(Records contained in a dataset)
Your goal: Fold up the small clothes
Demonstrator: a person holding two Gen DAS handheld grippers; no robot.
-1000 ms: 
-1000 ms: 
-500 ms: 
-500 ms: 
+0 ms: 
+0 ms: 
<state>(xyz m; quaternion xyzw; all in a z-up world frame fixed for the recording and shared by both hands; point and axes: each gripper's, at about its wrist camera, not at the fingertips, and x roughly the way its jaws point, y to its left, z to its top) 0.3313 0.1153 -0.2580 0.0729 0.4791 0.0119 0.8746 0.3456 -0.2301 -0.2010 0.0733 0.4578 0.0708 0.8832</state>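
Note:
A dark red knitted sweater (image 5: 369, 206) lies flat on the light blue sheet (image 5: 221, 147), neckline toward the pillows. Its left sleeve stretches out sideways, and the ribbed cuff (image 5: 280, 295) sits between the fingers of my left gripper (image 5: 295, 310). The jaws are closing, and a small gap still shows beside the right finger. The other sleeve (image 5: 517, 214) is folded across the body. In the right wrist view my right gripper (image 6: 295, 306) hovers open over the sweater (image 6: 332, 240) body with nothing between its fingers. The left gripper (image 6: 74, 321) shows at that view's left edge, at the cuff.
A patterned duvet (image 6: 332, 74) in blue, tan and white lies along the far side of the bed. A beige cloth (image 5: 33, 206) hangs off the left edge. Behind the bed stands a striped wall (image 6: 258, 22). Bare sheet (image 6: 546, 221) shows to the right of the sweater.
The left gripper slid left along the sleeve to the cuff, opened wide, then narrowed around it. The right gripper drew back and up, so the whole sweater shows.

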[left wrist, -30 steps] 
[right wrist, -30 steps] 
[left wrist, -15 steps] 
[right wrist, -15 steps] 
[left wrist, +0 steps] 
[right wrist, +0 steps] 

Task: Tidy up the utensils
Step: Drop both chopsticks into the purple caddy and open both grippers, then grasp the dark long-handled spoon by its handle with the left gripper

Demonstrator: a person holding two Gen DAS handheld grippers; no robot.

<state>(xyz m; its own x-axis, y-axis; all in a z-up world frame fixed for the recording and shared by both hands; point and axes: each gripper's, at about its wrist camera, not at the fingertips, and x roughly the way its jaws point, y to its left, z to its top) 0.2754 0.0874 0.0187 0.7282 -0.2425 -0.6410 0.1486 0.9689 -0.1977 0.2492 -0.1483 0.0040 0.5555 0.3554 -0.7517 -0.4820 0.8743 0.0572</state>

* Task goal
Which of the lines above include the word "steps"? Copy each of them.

* Task solution
[left wrist, -30 steps] 
[right wrist, -30 steps] 
[left wrist, -15 steps] 
[right wrist, -15 steps] 
[left wrist, +0 steps] 
[right wrist, +0 steps] 

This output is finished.